**What the task asks**.
When the string "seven" is part of a line in the data below, report the whole line.

================

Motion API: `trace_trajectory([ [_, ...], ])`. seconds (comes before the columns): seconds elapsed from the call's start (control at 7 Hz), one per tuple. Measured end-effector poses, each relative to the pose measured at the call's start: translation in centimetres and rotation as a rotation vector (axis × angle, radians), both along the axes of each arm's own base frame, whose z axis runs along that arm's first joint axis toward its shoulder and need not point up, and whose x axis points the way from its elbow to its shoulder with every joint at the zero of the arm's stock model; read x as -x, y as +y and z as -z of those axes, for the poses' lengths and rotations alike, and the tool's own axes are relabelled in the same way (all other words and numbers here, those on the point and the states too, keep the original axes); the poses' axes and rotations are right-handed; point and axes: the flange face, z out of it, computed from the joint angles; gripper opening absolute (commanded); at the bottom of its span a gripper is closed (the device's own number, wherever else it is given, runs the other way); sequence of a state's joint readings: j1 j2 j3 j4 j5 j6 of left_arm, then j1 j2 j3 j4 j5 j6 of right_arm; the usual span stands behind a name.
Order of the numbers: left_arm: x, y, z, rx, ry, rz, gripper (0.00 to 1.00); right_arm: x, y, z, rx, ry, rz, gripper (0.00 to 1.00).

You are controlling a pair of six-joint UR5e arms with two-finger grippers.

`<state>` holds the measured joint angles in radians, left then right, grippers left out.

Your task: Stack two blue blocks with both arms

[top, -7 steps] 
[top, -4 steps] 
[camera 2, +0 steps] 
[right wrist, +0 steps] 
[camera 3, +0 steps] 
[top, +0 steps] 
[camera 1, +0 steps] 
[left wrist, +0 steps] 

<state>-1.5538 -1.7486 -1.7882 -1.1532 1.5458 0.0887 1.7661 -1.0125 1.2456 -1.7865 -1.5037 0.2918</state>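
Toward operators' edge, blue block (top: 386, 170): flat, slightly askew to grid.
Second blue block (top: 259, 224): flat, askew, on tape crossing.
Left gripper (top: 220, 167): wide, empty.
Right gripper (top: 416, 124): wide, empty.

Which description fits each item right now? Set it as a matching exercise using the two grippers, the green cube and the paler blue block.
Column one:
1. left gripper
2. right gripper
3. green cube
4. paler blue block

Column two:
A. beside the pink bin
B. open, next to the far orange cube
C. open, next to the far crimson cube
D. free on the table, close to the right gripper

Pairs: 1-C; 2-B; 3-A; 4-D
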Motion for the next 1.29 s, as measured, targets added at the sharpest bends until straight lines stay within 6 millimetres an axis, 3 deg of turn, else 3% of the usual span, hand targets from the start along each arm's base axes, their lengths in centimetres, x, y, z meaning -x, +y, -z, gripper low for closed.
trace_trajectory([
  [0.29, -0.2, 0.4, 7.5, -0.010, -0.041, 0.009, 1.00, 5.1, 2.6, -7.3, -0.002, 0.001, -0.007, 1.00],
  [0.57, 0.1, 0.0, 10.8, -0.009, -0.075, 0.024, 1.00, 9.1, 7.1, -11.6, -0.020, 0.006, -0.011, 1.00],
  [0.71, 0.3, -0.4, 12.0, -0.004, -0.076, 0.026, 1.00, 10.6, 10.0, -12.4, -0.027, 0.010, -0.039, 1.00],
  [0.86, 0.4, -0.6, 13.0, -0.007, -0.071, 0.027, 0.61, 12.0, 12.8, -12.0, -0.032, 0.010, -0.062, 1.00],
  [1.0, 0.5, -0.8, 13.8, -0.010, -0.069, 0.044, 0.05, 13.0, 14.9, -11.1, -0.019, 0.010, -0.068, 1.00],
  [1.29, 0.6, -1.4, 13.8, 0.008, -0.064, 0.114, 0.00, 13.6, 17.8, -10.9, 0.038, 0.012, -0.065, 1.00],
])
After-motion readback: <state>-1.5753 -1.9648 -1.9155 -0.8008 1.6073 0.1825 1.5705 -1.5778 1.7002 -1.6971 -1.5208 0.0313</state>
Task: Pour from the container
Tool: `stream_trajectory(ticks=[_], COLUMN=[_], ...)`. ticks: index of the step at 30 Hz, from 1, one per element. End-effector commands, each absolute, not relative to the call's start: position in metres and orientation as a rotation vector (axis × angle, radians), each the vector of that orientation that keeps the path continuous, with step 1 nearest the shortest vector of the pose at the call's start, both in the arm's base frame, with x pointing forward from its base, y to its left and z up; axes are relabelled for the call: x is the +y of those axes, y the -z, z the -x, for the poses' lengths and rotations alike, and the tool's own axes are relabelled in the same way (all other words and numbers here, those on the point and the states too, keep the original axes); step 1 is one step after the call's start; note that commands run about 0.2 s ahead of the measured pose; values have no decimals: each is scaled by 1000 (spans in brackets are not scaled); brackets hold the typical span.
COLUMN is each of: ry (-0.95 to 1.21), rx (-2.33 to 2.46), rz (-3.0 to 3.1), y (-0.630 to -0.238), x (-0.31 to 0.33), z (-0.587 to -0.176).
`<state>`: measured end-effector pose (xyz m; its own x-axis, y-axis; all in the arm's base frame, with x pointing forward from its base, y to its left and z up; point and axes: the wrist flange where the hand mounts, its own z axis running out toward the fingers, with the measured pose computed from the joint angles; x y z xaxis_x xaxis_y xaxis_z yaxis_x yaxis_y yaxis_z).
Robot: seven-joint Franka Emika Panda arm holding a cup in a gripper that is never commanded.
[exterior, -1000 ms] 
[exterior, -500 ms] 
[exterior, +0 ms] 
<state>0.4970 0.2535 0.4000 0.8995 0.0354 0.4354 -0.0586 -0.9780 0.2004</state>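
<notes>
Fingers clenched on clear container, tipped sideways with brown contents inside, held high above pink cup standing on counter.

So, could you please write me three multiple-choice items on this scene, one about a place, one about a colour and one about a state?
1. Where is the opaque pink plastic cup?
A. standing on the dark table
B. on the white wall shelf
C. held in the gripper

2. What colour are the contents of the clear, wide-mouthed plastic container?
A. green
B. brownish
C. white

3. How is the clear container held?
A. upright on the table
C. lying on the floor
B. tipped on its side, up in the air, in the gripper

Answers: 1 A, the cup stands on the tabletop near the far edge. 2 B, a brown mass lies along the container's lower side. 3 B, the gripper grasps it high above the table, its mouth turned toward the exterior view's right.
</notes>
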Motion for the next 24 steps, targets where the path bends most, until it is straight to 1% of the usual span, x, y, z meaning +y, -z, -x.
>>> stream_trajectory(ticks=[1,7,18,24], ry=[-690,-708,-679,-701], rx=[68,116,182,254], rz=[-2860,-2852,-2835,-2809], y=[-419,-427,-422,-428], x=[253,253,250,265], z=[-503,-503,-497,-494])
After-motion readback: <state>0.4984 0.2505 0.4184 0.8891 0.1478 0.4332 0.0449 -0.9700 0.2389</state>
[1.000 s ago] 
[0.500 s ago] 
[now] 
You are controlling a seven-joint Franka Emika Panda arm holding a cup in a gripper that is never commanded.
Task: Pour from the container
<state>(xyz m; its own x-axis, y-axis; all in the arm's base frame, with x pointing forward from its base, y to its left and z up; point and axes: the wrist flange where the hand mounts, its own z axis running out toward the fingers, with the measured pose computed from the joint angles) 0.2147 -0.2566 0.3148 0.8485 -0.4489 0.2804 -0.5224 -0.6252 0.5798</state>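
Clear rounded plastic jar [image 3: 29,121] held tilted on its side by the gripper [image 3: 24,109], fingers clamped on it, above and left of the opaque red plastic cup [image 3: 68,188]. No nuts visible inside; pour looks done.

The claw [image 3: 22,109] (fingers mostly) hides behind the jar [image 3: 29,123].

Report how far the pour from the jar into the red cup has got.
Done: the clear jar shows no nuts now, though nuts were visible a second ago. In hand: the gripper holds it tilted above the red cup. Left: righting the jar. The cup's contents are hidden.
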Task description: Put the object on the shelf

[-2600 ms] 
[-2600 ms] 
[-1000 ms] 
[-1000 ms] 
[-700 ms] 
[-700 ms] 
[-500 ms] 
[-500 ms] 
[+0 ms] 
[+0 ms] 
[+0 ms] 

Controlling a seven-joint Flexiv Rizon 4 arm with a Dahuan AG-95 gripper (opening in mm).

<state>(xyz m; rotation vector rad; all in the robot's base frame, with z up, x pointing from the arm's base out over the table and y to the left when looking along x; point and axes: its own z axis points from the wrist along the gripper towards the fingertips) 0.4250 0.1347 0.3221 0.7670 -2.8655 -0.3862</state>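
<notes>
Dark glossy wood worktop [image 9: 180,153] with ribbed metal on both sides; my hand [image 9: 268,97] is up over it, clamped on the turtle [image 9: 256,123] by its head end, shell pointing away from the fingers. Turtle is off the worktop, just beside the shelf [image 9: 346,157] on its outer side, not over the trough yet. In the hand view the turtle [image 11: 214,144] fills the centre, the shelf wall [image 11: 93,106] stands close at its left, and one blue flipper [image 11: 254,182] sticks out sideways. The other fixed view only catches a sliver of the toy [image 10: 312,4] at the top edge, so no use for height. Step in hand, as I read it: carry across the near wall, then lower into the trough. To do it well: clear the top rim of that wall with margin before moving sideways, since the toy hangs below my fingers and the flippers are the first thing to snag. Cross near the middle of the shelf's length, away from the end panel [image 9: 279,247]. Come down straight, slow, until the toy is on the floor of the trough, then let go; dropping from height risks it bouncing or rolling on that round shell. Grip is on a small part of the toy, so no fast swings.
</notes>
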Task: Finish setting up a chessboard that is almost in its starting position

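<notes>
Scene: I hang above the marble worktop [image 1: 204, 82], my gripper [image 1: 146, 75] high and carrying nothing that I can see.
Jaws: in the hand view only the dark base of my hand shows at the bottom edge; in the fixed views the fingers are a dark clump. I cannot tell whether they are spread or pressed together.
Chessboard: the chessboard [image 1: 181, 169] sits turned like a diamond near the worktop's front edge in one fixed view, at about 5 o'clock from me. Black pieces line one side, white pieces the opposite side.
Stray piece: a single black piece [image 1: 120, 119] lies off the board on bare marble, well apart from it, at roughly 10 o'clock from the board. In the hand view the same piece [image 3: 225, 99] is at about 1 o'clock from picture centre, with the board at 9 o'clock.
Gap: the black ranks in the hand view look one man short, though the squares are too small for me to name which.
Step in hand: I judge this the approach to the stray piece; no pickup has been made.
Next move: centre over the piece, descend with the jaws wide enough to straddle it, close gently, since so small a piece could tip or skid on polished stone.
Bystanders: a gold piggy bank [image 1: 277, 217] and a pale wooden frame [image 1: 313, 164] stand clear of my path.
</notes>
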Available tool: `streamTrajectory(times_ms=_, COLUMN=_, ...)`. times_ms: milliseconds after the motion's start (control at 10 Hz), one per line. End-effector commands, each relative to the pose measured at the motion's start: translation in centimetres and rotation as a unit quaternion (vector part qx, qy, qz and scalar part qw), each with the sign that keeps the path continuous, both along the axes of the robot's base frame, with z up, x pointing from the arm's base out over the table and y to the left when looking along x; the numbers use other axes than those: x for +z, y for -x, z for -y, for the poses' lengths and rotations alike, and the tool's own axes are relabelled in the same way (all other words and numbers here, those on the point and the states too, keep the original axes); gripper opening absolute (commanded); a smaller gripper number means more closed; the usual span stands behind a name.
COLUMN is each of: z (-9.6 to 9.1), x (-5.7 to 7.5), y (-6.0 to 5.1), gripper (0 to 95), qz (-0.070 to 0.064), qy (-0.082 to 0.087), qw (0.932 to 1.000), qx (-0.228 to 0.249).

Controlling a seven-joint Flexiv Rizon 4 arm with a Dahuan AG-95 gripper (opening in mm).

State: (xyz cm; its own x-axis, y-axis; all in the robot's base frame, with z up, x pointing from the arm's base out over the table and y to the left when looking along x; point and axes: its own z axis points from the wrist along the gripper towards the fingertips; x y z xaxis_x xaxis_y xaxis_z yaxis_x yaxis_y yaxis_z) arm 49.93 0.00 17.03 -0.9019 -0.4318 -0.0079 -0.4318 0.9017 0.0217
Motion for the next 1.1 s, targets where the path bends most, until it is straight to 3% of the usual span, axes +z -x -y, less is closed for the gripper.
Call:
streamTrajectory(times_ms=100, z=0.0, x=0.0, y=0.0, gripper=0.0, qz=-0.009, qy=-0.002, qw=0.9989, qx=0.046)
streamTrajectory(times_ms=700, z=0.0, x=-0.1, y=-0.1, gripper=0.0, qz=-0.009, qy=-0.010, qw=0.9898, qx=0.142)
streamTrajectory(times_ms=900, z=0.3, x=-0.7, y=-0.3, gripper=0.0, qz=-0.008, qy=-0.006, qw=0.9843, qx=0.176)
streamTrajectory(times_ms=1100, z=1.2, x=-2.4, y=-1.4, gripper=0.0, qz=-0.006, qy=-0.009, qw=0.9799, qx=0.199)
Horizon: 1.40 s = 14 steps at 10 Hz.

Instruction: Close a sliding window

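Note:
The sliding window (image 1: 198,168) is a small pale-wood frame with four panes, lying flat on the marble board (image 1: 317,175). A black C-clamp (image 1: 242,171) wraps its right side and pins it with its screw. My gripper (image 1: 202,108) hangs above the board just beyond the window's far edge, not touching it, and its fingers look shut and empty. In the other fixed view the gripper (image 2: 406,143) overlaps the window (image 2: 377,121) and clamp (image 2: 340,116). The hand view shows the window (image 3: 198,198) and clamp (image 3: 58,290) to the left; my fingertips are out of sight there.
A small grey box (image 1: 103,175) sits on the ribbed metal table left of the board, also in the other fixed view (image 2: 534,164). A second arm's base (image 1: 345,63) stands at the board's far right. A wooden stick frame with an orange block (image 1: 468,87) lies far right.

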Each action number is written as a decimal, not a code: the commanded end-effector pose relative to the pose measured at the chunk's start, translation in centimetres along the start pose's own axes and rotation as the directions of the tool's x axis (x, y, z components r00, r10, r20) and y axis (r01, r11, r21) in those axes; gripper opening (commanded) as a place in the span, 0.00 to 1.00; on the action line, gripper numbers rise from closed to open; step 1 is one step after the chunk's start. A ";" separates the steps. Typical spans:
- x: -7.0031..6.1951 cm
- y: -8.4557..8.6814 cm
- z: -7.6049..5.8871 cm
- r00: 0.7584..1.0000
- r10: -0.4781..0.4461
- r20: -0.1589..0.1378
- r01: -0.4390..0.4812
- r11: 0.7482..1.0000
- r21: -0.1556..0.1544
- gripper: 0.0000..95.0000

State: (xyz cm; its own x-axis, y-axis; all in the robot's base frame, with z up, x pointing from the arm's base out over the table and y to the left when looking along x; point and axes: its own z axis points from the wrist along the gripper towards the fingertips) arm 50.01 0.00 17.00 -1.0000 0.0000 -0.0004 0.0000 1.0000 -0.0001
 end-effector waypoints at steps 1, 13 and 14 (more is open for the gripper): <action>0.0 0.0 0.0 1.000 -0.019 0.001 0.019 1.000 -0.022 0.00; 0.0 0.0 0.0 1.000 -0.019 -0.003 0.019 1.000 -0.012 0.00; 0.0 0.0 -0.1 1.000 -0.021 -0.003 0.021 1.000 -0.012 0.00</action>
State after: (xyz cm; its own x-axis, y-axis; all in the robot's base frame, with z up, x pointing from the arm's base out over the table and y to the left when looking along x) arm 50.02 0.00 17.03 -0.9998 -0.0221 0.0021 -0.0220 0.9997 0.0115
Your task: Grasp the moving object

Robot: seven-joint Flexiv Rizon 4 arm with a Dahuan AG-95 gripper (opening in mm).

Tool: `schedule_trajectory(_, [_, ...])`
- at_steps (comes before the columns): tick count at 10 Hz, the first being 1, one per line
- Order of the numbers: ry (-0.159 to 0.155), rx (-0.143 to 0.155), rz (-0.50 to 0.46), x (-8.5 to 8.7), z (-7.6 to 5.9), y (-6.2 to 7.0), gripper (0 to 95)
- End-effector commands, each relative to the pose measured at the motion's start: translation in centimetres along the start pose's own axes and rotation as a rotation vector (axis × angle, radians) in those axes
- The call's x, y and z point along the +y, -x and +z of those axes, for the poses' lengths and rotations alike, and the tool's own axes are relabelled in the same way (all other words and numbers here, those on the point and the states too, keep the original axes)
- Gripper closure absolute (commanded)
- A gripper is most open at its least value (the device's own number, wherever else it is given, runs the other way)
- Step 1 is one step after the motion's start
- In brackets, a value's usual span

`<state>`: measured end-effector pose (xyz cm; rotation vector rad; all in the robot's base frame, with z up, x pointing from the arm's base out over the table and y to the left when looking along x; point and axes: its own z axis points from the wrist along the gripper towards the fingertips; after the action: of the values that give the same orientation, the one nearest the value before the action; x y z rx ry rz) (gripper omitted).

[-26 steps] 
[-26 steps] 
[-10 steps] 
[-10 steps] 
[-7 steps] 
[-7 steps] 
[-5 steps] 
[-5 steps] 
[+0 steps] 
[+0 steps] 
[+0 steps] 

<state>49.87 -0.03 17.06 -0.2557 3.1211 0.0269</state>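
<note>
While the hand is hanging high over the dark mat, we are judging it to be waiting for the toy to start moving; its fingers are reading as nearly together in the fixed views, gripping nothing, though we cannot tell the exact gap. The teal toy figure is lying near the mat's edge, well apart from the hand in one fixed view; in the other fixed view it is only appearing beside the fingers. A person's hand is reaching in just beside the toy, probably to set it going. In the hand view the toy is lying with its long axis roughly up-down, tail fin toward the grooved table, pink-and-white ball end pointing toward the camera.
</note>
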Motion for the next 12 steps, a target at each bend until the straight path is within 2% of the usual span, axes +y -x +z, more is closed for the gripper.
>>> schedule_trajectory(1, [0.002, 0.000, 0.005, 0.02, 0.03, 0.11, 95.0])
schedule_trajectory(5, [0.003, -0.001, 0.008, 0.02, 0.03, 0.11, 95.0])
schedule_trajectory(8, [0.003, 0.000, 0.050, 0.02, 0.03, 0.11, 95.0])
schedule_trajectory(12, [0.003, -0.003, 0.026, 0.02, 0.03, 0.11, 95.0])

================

**Result of the task**.
Robot: seven-joint Franka Emika Panda arm holding a cup in a gripper that is never commanded.
You are controlling a seven-joint Franka Emika Panda arm holding a cup in a gripper that is never commanded.
Controlling a seven-joint Flexiv Rizon 4 arm with a Dahuan AG-95 gripper (opening in mm).
Controlling a seven-joint Flexiv Rizon 4 arm with a Dahuan AG-95 gripper (opening in mm).
Robot: seven-joint Flexiv Rizon 4 arm with a Dahuan AG-95 gripper (opening in mm).

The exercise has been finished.